A day at the races

Growth factors in the software industry

#### Nine. Billions of nanoscale switches

On the topic of growth I would like to do a deeper dive by taking hardware as a starting point.

Feynman’s lecture in December 29th 1959, “There’s Plenty of Room at the Bottom” is the seminal work on nanotechnology. In it Feynman imagines a future where manufacturing would involve the direct manipulation of atoms being able to work at scale and develop processes that would be radically different from the chemical processes of his time. Feynman’s ideas of being able to create synthetic products at vastly smaller scales turned out to be prophetic. In his lecture he also explored the logical ramification of such abilities, such as the development of the electron microscope or the ability to create microelectronics at a scale that scarcely few people could imagine at the time. The room that Feynman referred to, is the bottom end of the scale of matter. The vast space between the hand operated machinery of his time “to the billion tiny factories” that he envisioned operating at nanoscales, composed of just a handful of atoms.

One of the growth factors of digital consumer electronics, as foretold by Feynman, has been miniaturization. The ability to pack ever larger quantities of processing power into tiny Silicon Oxyde dyes. The development of new materials and photolythographic processes allowed increasingly small component sizes in microcircuitry. The average size of a transistor in 2022 is barely 4nm across, roughly 40 atoms across in size. The modern MOSFET transistor renders Feynman’s idea of the nanomachine that powers the tiny digital factories of today’s microprocessors. 

The theoretical minimum size of a transistor has been tested experimentally, and depending on sources, there’s been success with transistor designs that are three atoms across. Some more recent experiments even seemed to manage with just one atom. One order of magnitude smaller than today’s processes. It seems that at least theoretically, there’s still some room at the bottom. Processes for these tiniest of transistors are not yet a viable for large scale manufacturing. There are however practical limitations to reach these tiniest of scales. Tiny transistors, just a few nanometers in size are subject to quantum forces that increase parasitic effects, meaning that at scales below 30nm it gets increasingly hard to get transistors to behave predictably as they trigger due to these quantum effects, making further miniaturization increasingly harder. This is the reason why processor clock speeds have not increased significantly in the last decade. Increasing clock speeds in processors using such small scaled transistors would render them unstable and useless.

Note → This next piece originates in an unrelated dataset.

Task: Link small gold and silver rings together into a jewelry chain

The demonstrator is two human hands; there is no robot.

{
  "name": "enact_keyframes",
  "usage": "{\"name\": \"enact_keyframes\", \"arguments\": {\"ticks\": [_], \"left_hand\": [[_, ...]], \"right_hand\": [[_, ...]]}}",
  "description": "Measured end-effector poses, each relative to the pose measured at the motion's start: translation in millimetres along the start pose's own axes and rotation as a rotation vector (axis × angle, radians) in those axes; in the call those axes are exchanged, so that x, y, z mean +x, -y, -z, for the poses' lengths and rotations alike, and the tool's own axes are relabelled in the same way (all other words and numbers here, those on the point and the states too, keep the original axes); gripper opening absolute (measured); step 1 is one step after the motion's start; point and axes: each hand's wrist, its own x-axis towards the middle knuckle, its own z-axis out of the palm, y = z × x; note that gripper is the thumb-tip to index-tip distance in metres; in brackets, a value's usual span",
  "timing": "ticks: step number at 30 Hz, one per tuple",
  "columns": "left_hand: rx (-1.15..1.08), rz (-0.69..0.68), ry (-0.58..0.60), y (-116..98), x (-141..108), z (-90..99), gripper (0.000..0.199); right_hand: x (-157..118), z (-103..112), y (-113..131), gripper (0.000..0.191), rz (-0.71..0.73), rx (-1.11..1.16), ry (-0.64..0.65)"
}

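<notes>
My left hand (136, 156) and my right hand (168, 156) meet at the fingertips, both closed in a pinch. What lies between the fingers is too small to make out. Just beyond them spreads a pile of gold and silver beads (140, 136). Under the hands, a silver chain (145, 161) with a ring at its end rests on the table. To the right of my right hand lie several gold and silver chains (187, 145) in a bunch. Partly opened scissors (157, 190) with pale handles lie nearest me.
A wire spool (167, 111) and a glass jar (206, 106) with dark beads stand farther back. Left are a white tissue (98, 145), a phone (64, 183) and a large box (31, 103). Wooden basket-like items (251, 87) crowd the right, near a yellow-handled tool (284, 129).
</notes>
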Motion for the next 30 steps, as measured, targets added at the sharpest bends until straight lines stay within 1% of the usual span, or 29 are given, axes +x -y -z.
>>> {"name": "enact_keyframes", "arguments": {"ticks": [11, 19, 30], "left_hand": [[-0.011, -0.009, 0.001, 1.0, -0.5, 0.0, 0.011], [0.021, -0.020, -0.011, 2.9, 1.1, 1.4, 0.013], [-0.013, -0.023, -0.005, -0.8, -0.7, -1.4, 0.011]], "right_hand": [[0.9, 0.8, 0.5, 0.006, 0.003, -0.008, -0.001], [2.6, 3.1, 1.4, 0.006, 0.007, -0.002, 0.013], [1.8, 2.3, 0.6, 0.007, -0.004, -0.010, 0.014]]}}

Since the release of the AMD Athlon X2 microprocessor about 15 years ago, whatever increase in performance you have experienced in computers, comes not just by increasingly arduous miniaturization but also by adding cores. Processors with eight cores are now common even in smartphones. Parallel multiprocessor computing, once accessible only to elite institutions is now the norm in smartphones. With clock speeds unable to increase, multi-core architectures are another vector of growth for digital circuitry.

Ten. The “30 million lines of code” problem

To send an email from the average desktop email client today. It is estimated that about 30 million lines of code must work reasonably flawlessly for that to happen, this is a low ballpark estimate. One could argue that not all possible logical paths will be activated, so not all 30 millions lines of code must work flawlessly in harmonious simultaneity.

The point of this statement is not to quantify precisely the number of lines of code for a given activity but to illustrate the level of complexity that we are discussing when taking about daily activities on a regular computer. 

These millions of lines of code were written cumulatively by thousands of different programmers, often in periods of time spanning a decade or more. 

To the end user, an operating system and a browser or email client, give the appearance of a smooth surface with a uniform interface, concealing the colossal human effort that it took to build it.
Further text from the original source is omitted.